Well, that is exactly what happened in Uganda.

Coincidentally, that is exactly how “Christian reconstruction” is supposed to work.  How it does work.  The people, having had a “change of heart” and change in their thinking, begin to make changes in their government and in their laws as they see fit and as they begin to see the need and opportunity, according to their values, their shared beliefs, their shared convictions of what is right and wrong.

Now, here’s another twist to the unusual developments in an already theologically-loaded situation there in the east-African nation.

What’s going on in Uganda poses a unique “problem”, not only for liberals and gay activists.  It poses a sticky eschatological problem for some Christians.

Not all God’s people are saying ‘Amen’!

You see, what’s happening over there doesn’t fit neatly into certain eschatological schemes, prophetic timetables and other artificial doctrinal and  theological constraints placed on the belief systems and “worldviews” of millions of evangelical and Reformed Christians.

Darn those Ugandans!

Don’t they know, we’ve almost got “Antichrist” right where we want him now so that the prophetic time clock can be restarted and we can finally have our long-awaited Rapture and subsequent Jewish holocaust and unbiblical reinstatement of temple animal sacrifice like we’re supposed to?

Don’t they know the Gospel and Christianity are ‘for individual use’ only?  Not intended for resale (or wholesale) to cultures and societies?  Certainly not for institutional use?  Don’t they know the Church of Jesus Christ is destined (predestined) to be a complete and total, global epic failure in history, and ‘Satan is lord’ (politically) until Jesus comes again to dethrone him and clean up the unholy mess we’ve made?

Bojidar Marinov, Bulgarian missionary and firebrand Reconstructionist, has written an excellent article on “a problem called Uganda” as it relates to the preconceived notions of premillennialist, dispensationalist, amillennialist, antinomian and anti-Reconstructionist Christians.

I highly recommend reading what Bojidar says.

Those of us who embrace postmillennialism (the Gospel WILL succeed globally before Jesus returns), biblical preterism (fulfilled prophecy), theonomy (God’s law, our liberty) and covenant theology (historic, not the modern discombobulated kind), on the other hand, are greatly encouraged by what we see happening in the nation of Uganda (and in Zambia, too)–unlike our unlike-minded brothers in Christ who see Uganda the way Churchill saw Russia: “a riddle wrapped in a mystery inside an enigma”.

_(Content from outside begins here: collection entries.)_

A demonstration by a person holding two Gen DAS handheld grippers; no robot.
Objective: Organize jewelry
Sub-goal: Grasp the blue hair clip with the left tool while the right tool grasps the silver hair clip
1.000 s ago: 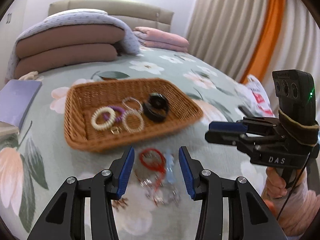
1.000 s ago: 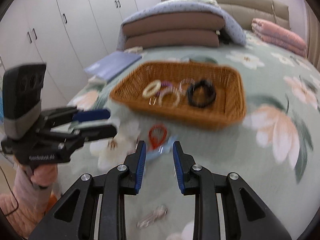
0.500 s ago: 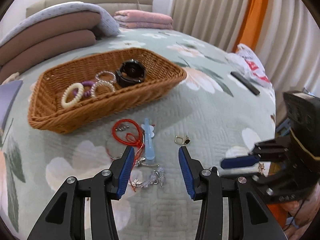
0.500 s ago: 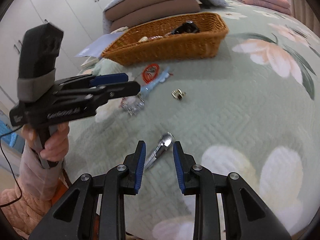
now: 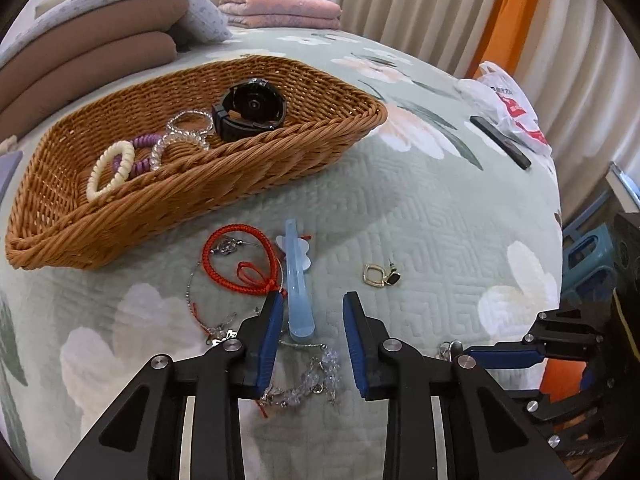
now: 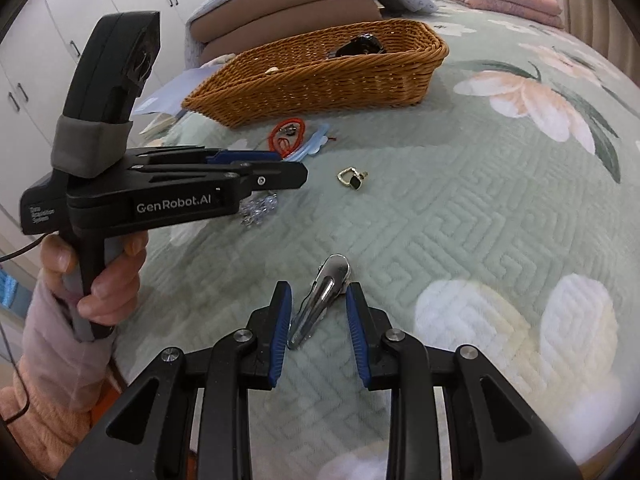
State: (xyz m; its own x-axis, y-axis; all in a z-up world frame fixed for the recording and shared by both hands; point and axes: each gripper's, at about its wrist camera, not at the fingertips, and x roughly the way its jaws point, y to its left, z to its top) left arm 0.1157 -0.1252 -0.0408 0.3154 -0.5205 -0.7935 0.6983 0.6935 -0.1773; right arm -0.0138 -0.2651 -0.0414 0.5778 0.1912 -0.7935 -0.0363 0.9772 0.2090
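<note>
A wicker basket (image 5: 248,184) on the bed holds a black watch (image 5: 250,110), a cream bracelet (image 5: 110,174) and clear and purple bracelets. In front of it lie a red cord bracelet (image 5: 240,258), a light blue hair clip (image 5: 296,284), a gold earring (image 5: 378,276) and a crystal chain (image 5: 312,376). My left gripper (image 5: 310,340) is open, its jaws on either side of the blue clip's near end. My right gripper (image 6: 316,332) is open around a silver hair clip (image 6: 324,296) on the quilt. The basket also shows in the right wrist view (image 6: 320,76).
The bed has a green floral quilt (image 6: 500,208). Folded brown cushions (image 5: 88,60) and pink blankets (image 5: 280,10) lie behind the basket. A black remote (image 5: 500,142) and a plastic bag (image 5: 508,104) lie at the right edge. White wardrobes (image 6: 60,40) stand at the left.
Both grippers have moved back from the basket and lower toward the quilt. My right gripper has come around the silver clip; my left has closed in on the blue clip.
</note>
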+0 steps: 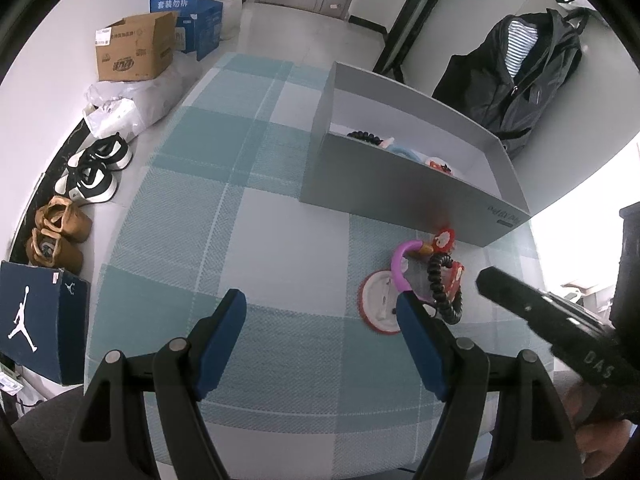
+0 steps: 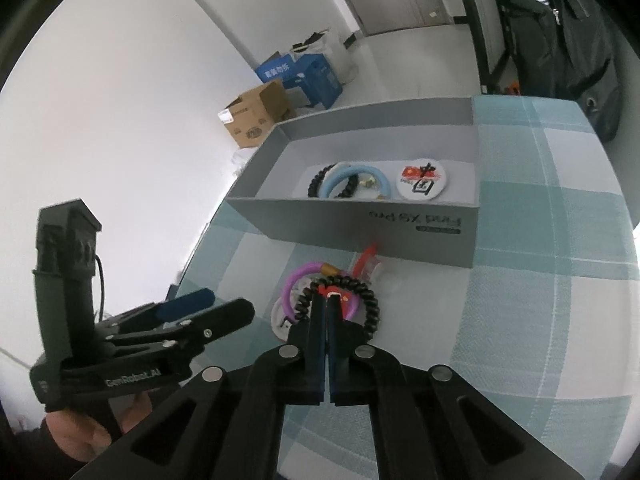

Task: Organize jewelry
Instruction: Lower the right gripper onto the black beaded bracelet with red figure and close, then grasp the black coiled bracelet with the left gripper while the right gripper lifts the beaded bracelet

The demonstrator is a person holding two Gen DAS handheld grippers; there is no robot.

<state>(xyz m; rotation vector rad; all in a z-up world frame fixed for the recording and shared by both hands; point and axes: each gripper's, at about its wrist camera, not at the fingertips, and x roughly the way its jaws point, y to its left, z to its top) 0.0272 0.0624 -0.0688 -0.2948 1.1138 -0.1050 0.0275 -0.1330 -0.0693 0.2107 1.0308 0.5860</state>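
My right gripper (image 2: 327, 300) is pinched nearly closed above the black spiral bracelet (image 2: 368, 300), in the pile against the grey box (image 2: 360, 222); I can't tell if it holds. I'd lift slowly so neighbours don't snag. My left gripper (image 1: 320, 312) gapes, empty.

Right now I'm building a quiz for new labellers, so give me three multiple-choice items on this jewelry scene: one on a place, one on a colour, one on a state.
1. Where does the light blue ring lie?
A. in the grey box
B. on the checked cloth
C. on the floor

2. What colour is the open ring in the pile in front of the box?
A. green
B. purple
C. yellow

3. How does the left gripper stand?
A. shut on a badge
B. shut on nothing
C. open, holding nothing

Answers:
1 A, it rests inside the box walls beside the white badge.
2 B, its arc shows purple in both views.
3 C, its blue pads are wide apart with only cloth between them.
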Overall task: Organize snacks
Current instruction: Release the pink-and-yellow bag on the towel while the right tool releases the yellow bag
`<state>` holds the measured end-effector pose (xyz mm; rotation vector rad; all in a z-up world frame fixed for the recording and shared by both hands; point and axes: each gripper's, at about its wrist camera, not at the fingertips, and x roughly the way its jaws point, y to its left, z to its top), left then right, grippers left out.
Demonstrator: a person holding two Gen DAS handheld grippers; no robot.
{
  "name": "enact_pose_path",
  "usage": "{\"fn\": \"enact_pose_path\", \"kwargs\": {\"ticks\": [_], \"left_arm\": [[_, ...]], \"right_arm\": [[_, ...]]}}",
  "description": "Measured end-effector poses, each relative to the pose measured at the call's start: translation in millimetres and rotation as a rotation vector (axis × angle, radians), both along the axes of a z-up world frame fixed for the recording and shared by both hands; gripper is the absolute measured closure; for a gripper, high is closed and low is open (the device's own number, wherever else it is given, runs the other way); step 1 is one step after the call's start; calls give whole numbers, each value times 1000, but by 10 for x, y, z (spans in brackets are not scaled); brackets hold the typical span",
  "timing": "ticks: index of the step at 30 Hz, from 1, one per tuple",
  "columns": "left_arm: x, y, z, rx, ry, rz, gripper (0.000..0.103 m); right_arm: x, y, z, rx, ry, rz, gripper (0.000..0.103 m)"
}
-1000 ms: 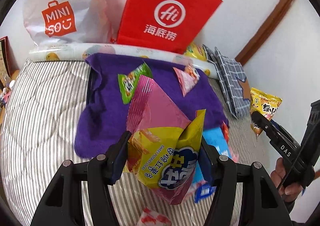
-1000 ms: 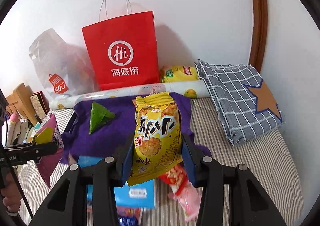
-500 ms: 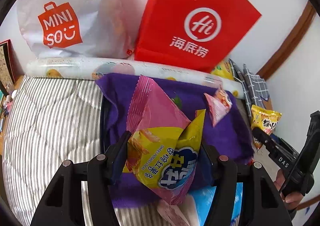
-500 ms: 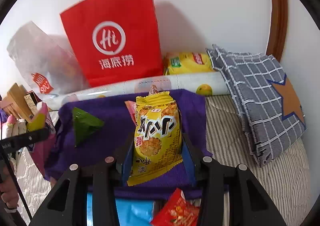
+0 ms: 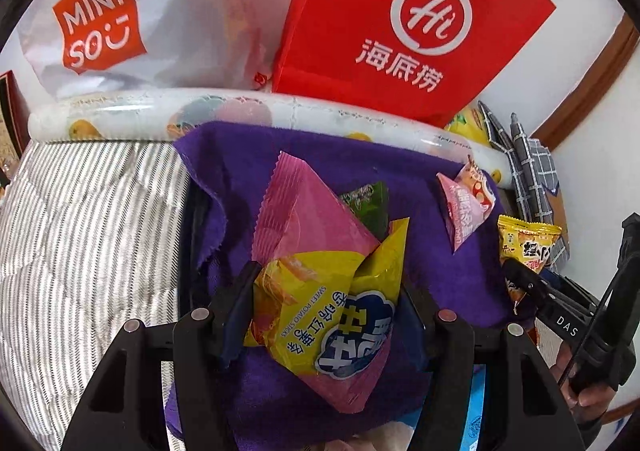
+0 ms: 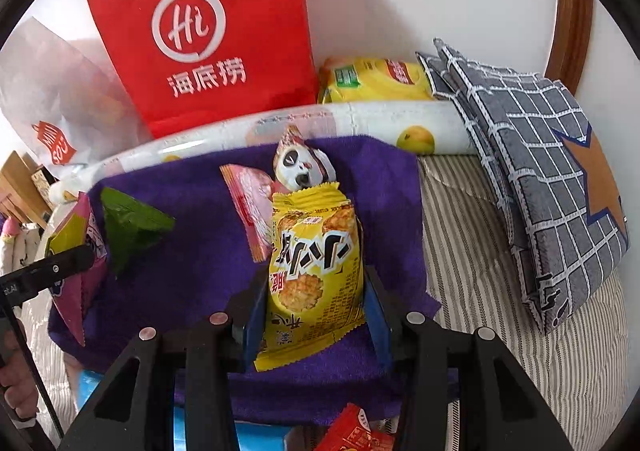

Maybe we can invite President Museveni to come speak to a joint session of Congress and talk to our lawmakers about how we can avoid going over the “moral, ethical and spiritual cliff”!

We Americans have a lot of national sins to repent of, too.

AUTHOR’S NOTE: Before Facebook inexplicably erased the share count on Dec. 5, 2012, this article had been shared 31 times!  I don’t know what happened, but I want to thank all of you who thought what was written here was worth sharing–PR.

Dec. 7, 2012: Looks like they reset the share counter to zero, but at least it’s working again!–PR.